EXTRACTED ENTRIES START

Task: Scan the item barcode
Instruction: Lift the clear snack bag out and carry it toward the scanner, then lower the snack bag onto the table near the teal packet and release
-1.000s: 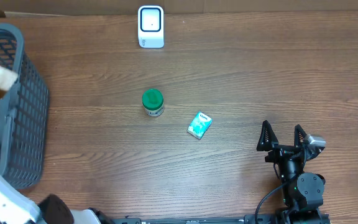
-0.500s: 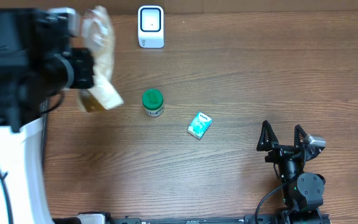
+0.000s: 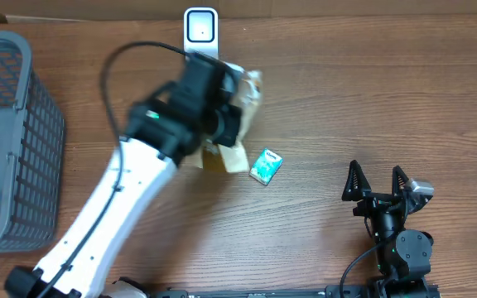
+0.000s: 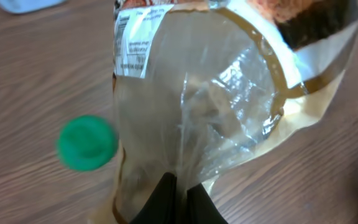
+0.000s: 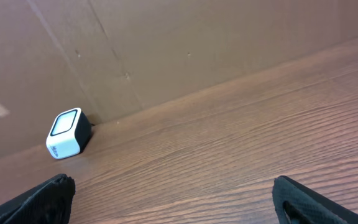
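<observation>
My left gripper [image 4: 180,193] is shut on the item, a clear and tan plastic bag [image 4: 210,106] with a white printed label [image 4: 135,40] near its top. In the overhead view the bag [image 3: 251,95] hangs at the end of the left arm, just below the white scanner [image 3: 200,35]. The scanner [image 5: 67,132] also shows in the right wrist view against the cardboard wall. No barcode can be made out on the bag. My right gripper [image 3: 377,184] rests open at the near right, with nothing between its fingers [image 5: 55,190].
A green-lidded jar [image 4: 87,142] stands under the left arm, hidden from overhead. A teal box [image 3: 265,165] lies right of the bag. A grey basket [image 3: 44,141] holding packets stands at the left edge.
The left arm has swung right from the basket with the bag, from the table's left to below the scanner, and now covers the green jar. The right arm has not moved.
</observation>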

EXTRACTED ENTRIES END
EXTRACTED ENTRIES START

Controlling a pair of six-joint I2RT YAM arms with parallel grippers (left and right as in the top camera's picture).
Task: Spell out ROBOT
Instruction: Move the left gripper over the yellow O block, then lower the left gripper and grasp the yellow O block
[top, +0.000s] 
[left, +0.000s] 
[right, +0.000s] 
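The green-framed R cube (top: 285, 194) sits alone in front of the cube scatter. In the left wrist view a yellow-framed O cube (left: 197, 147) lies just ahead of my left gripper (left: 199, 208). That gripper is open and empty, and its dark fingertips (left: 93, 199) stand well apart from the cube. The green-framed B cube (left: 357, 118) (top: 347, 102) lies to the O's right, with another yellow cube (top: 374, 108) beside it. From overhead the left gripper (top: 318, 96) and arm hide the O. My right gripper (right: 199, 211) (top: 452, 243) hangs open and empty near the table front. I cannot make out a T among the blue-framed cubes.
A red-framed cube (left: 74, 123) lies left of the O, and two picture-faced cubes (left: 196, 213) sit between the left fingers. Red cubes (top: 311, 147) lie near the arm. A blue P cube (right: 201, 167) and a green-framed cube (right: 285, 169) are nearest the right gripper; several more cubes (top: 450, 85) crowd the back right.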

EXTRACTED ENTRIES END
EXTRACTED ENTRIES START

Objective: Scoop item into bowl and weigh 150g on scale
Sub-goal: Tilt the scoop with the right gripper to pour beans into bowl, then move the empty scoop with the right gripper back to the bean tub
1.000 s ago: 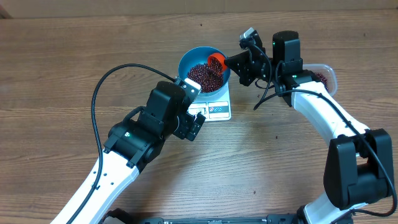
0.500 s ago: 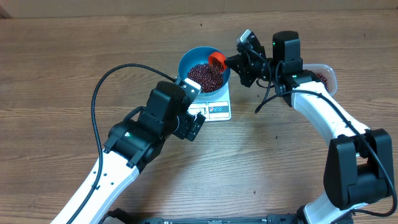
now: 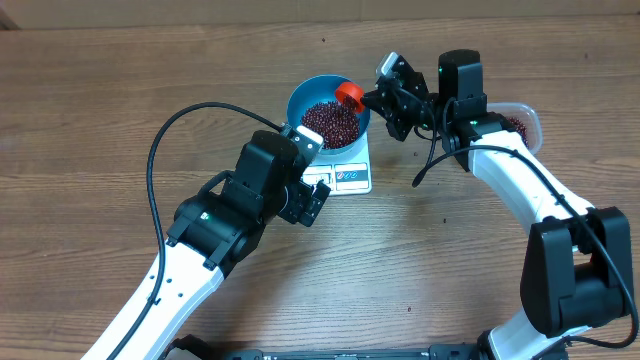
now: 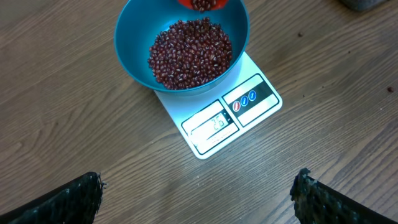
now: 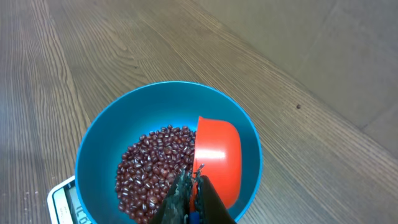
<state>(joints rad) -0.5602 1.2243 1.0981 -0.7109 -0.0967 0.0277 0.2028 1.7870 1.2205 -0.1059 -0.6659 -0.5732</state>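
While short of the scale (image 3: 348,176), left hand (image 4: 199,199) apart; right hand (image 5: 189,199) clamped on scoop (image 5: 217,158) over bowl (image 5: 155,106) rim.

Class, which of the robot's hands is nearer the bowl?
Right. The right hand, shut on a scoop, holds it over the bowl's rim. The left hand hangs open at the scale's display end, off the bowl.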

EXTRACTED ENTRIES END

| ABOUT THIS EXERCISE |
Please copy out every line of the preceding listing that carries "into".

| ANSWER FOR THE TASK |
Objective: Scoop item into bowl and weigh 150g on scale
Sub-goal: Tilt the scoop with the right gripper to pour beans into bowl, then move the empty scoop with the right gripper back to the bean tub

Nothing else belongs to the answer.